Sizzling chicken yakitori
These three recipes are from the Wilderness Chef: The Ultimate Guide To Cooking Outdoors by woodsman and TV presenterRay Mears
Canoe camp fishcake recipe
“This recipe reflects the spartan nature of catering on a canoe trip – but do not be of faint heart, for these fishcakes are a firm favourite, being both filling and delicious,” explains Ray Mears.
“I usually wait for a day when the weather has been bad or the portages long to serve this meal. The only problem is that you will be asked for more, and then there is the dilemma of whether or not to make more now or look forward to eating them again further down the paddle? I guess there are worse problems to have.”
(Makes 8–10 fishcakes)
100g dehydrated powdered mashed potato
213g can wild Alaskan salmon
1tsp dried mixed herbs
Good pinch of angler’s salt
Good pinch of ground black pepper
Flour, for rolling
Groundnut oil, high temp olive oil or vegetable oil
1. Reconstitute the dehydrated potato following the packet instructions.
2. Add the salmon, herbs and seasoning and mix it all together with your hands.
3. Roll into small balls, 5cm in diameter.
4. Roll each ball in some flour and then flatten into a fishcake.
5. Heat the pan, then the oil, and fry the fishcakes for about three minutes on each side, until golden and crispy.
Chicken yakitori recipe
“Skewer cooking is a favourite Asian cooking method, reaching great delicacy in street markets,” says Ray Mears.
“Almost any food can be cooked on skewers – broccoli, shrimps, asparagus, meat, fish or shellfish – but whatever the ingredients, all are elevated when cooked in a yakitori glaze.”
2 chicken breasts
2 red peppers, seeded
3tsp brown sugar
125ml soy sauce
1 garlic clove
Ground black pepper or shichimi pepper
Pinch of salt
1. Prepare some skewers and soak them in clean water for 30 minutes.
2. Meanwhile, beat the chicken breasts to an even thickness of 1cm. Cut into 3cm squares.

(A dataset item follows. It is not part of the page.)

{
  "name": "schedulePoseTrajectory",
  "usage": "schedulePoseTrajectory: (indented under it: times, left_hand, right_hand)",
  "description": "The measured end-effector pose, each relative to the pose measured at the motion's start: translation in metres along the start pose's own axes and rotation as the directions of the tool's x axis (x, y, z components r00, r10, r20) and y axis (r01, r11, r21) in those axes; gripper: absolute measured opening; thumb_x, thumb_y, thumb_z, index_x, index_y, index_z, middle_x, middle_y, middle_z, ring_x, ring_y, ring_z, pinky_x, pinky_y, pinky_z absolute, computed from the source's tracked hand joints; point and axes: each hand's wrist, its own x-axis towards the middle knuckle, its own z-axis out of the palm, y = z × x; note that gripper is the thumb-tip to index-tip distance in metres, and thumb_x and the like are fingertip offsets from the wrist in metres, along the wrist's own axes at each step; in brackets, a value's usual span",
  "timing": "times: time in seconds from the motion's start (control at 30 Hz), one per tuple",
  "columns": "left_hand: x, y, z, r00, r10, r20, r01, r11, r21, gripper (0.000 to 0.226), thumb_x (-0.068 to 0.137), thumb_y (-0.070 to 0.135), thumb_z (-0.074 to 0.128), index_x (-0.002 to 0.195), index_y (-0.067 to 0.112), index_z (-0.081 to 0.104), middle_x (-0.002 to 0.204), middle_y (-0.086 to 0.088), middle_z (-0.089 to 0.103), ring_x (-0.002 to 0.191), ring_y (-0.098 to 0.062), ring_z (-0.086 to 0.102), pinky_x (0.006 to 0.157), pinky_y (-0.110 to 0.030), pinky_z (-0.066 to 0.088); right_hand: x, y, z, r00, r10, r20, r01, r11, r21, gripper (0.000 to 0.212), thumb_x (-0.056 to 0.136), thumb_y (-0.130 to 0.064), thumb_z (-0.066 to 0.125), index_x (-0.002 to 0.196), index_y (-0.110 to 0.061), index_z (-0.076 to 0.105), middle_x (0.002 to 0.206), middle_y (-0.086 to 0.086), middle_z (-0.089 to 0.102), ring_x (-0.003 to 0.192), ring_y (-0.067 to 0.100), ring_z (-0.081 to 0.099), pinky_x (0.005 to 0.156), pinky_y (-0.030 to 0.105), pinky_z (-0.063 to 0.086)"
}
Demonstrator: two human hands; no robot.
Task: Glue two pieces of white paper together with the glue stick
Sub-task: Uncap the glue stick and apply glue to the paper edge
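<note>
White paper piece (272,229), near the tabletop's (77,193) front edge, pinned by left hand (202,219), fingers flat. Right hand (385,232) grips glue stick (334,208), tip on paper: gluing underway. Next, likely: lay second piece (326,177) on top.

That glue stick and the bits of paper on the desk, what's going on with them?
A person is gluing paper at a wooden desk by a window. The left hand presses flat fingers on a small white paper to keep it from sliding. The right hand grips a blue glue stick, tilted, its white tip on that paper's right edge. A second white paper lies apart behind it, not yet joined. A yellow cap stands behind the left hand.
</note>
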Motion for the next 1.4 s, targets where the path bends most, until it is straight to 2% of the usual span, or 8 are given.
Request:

3. Cut the leeks into 4cm segments and the pepper into 3cm squares, and trim the stems on the mushrooms.
4. Prepare the skewers, alternately threading on the meat squares and the vegetables.
5. In a small billycan, combine the sugar, water, soy sauce and mirin and heat to dissolve the sugar. While it’s heating, crush and add the garlic, and stir in the pepper. Once the sugar has dissolved, set the glaze aside.
6. Begin cooking the skewers. It is traditional to have some skewers simply seasoned with salt, as well as those brushed with the sweet glaze.
7. Once the cooking has reached what you consider to be the halfway point, glaze the skewers that will be sweet. Do not worry if the glaze seems thin, it is built up in layers. Season the remaining skewers with a pinch of salt.
8. Continue glazing the sweet skewers little by little until they are cooked, and the glaze is a beautiful glossy brown. Cook the salted skewers until they too are golden. Serve hot.
Drinking chocolate recipe
“This method is quick, efficient and minimises mess,” says Ray Mears. “Spices, such as orange zest or chilli, can also be added for a difference.
“At the end of a hard day’s canoeing, a tot of rum has been known to fortify a drinking chocolate, relaxing muscles and encouraging restful sleep.”
100% cocoa chocolate
Milk, to taste
Sugar, to taste
1. Grate sufficient chocolate according to the manufacturer’s instructions or your preference. Work to a volume of water of 2/5 cup (100ml) for two cups, or 4/5 cup (200ml) for four cups.
2. Bring the water to the boil, then add the grated chocolate and when dissolved, stir into a smooth paste.
3. While stirring, add milk to taste and bring to the simmer, then taste and add sugar to your preference. If possible, whisk to aerate the drink before serving.
4. Milk powder can be added to the grated chocolate prior to the water. It can also be made without the milk if none is available. Evaporated milk mixed with water makes rich hot chocolate for cold weather.